## Task description:
Only one span belongs in the answer: the line holding "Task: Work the" through the last line of the entries below, retyped exactly.

## Dataset entries:
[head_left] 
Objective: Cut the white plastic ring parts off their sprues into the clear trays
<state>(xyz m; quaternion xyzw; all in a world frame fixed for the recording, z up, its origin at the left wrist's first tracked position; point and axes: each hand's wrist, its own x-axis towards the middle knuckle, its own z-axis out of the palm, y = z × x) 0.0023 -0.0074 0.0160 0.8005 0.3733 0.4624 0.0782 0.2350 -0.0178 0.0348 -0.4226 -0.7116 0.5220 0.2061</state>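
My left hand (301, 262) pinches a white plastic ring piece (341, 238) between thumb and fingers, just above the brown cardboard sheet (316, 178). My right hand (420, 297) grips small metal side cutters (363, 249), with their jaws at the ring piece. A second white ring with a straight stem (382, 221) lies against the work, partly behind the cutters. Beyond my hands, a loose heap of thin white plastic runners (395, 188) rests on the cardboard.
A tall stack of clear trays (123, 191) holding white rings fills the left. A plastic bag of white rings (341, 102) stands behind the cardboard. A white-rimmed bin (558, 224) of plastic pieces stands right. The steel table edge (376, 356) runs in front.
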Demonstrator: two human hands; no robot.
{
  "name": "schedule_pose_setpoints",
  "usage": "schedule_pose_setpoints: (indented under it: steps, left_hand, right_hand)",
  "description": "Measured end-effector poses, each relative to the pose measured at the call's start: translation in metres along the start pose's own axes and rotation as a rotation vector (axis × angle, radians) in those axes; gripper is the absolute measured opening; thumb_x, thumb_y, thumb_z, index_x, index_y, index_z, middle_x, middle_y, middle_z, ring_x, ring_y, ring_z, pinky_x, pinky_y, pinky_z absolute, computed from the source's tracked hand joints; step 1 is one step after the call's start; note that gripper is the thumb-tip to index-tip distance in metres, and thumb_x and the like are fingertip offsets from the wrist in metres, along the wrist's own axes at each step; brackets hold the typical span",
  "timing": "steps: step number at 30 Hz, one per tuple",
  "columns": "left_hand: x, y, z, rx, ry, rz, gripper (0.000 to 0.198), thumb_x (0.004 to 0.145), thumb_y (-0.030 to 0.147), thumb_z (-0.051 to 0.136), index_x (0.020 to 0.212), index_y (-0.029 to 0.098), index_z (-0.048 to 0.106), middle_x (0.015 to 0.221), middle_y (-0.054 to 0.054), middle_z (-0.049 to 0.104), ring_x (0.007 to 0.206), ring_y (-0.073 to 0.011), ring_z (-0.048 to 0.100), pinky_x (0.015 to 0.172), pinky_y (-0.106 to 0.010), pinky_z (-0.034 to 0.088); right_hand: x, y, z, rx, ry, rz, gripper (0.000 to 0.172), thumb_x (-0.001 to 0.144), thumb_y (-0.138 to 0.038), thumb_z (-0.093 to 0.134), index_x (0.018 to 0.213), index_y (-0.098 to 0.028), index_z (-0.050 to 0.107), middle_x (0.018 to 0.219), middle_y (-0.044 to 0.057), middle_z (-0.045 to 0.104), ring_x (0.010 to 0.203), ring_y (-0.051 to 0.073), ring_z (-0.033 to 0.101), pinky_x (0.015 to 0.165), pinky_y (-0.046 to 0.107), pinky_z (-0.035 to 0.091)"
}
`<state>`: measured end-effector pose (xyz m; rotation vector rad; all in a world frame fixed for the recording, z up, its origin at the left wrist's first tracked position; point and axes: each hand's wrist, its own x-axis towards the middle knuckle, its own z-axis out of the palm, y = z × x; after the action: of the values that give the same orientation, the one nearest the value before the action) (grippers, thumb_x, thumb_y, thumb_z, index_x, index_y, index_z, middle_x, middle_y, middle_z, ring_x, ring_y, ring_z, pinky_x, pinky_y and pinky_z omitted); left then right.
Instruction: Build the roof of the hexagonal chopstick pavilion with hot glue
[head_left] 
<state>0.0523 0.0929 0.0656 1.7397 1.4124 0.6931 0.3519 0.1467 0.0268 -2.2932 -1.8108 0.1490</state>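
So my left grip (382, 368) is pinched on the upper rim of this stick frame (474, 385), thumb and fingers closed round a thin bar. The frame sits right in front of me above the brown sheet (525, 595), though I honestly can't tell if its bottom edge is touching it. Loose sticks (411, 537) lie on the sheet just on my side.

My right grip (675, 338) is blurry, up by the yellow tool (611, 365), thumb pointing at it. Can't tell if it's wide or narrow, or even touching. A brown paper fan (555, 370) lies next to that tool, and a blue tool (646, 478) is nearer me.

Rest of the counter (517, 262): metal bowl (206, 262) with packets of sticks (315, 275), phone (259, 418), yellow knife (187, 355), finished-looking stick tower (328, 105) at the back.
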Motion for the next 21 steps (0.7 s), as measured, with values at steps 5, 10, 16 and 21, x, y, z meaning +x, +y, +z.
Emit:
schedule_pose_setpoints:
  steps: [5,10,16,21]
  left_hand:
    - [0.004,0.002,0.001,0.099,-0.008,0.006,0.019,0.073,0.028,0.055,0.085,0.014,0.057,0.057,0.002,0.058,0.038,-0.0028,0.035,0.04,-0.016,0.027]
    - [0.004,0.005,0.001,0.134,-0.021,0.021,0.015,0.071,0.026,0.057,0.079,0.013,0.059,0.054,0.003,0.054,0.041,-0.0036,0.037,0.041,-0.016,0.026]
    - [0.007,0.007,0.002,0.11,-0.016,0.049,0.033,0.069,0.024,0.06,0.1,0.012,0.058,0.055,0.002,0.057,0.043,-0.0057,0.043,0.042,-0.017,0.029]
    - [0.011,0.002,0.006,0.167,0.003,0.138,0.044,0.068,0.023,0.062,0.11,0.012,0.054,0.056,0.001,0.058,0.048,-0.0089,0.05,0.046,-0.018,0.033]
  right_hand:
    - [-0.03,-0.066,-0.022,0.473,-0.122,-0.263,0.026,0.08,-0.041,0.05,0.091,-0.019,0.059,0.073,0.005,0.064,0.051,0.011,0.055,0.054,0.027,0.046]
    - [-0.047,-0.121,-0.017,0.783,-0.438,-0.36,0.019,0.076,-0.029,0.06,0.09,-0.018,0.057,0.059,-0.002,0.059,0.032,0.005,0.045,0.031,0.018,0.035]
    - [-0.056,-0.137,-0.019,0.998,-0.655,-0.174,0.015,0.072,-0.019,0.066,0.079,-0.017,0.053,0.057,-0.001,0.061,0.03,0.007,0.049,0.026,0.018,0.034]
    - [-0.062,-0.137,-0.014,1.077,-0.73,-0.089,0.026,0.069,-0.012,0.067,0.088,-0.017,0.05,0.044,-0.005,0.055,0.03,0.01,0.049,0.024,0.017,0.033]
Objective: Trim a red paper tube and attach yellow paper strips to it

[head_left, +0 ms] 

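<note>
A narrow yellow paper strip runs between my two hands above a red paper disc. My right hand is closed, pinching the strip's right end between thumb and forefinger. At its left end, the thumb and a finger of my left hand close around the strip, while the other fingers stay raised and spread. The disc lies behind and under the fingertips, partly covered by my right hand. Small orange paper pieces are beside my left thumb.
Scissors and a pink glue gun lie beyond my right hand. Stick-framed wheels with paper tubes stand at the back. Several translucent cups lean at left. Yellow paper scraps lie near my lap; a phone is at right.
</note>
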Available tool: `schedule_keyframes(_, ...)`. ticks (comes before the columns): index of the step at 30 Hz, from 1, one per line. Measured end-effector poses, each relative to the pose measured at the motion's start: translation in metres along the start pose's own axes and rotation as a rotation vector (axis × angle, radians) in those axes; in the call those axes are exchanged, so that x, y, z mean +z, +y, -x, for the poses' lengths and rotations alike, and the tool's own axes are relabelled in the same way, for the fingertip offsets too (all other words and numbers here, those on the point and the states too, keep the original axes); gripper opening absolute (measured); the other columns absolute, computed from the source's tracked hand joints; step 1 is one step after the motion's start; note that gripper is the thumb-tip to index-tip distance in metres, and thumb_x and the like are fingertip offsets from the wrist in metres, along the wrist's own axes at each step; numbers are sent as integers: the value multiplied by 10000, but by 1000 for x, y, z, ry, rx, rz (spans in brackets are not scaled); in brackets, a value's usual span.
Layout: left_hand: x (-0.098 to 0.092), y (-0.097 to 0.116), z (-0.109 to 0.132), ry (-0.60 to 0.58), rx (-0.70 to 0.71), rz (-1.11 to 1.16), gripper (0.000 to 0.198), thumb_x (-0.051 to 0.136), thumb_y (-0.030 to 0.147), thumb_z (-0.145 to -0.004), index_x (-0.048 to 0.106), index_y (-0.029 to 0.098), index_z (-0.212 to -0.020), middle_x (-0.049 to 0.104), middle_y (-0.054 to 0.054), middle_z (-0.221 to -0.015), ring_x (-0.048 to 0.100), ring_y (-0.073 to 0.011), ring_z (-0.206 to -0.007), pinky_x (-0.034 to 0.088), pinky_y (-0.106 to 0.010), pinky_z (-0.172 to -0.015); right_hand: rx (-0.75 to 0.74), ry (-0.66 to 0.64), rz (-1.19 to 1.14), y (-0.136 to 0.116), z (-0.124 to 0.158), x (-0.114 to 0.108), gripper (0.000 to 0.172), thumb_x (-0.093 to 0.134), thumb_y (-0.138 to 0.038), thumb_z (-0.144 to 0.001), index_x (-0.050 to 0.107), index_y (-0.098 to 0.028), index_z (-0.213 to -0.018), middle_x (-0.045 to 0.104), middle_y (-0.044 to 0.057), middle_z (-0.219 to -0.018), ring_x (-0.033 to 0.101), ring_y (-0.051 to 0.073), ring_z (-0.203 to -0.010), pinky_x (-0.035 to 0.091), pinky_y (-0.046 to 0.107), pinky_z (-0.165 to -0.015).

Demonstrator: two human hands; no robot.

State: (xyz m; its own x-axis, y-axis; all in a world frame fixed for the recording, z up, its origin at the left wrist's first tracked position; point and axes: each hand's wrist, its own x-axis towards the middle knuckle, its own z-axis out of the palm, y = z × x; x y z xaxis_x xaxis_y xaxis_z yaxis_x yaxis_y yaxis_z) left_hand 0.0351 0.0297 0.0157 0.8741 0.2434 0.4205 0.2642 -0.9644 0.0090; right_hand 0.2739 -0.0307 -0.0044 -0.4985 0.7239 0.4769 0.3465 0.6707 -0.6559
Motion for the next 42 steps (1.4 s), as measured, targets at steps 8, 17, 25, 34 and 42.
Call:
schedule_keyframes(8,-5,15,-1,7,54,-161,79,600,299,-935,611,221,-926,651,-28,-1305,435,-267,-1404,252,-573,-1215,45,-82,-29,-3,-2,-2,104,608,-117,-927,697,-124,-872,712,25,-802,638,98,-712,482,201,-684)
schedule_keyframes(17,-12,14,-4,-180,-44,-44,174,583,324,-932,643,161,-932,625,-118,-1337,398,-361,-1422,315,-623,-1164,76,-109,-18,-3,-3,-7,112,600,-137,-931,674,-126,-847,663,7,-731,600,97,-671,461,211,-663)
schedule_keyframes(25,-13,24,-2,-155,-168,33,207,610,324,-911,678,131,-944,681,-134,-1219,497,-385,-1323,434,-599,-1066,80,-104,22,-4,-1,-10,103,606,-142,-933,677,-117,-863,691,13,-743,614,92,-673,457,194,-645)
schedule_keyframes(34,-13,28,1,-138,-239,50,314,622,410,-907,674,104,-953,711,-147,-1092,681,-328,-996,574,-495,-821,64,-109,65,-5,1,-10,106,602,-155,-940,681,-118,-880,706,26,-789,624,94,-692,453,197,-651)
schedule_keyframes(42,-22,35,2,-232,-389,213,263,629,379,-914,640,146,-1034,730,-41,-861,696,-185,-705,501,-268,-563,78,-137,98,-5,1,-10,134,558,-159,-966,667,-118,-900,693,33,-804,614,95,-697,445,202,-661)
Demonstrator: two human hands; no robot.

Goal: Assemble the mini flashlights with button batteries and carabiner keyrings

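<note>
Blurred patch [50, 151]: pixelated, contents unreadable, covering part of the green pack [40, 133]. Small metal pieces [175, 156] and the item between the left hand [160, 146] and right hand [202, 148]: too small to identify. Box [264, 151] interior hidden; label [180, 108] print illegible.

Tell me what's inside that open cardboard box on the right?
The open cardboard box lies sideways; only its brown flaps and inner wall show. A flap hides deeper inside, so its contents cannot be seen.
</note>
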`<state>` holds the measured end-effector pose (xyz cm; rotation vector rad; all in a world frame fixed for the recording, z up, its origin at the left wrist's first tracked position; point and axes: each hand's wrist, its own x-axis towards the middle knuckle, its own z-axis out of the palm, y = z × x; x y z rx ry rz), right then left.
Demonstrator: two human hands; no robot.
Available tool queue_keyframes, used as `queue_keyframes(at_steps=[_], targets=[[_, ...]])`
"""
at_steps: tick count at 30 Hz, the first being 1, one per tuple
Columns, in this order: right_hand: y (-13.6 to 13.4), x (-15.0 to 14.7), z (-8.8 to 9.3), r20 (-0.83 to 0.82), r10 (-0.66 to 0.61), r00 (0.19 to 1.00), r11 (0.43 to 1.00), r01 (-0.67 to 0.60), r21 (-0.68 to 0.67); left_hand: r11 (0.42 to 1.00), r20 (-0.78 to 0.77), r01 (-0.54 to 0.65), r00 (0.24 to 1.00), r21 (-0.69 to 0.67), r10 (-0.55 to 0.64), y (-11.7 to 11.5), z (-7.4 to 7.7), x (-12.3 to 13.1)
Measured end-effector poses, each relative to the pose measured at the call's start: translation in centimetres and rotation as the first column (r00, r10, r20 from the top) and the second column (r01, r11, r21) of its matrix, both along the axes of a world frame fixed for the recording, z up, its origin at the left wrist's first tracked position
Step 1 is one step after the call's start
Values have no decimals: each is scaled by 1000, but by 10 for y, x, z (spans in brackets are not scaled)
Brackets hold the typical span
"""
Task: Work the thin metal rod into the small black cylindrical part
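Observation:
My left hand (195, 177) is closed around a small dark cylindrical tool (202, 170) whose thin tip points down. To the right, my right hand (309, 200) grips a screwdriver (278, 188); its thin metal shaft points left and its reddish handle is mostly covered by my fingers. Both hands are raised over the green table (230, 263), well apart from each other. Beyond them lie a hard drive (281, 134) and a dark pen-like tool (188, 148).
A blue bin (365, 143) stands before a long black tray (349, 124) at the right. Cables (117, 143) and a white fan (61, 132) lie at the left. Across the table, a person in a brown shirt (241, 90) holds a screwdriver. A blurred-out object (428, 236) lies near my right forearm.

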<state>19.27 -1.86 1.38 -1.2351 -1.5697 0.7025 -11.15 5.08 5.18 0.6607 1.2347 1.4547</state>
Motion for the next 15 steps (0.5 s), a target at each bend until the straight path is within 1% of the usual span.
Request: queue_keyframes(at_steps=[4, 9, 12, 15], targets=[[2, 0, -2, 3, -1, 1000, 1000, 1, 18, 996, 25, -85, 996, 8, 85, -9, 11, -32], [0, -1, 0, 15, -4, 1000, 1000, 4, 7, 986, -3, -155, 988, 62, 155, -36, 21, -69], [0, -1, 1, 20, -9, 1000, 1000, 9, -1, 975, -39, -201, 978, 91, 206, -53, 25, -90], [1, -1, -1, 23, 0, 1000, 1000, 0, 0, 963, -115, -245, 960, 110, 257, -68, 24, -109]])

## Solution for this problem:
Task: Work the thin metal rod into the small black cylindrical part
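Observation:
My left hand (195, 177) is closed around a small dark cylindrical tool (202, 170) whose thin tip points down. To the right, my right hand (309, 200) grips a screwdriver (278, 188); its thin metal shaft points left and its reddish handle is mostly covered by my fingers. Both hands are raised over the green table (230, 263), well apart from each other. Beyond them lie a hard drive (281, 134) and a dark pen-like tool (188, 148).
A blue bin (365, 143) stands before a long black tray (349, 124) at the right. Cables (117, 143) and a white fan (61, 132) lie at the left. Across the table, a person in a brown shirt (241, 90) holds a screwdriver. A blurred-out object (428, 236) lies near my right forearm.
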
<state>19.27 -1.86 1.38 -1.2351 -1.5697 0.7025 -11.15 5.08 5.18 0.6607 1.2347 1.4547</state>
Motion for the next 15 steps (0.5 s), a target at each bend until the straight path is within 1% of the usual span.
Request: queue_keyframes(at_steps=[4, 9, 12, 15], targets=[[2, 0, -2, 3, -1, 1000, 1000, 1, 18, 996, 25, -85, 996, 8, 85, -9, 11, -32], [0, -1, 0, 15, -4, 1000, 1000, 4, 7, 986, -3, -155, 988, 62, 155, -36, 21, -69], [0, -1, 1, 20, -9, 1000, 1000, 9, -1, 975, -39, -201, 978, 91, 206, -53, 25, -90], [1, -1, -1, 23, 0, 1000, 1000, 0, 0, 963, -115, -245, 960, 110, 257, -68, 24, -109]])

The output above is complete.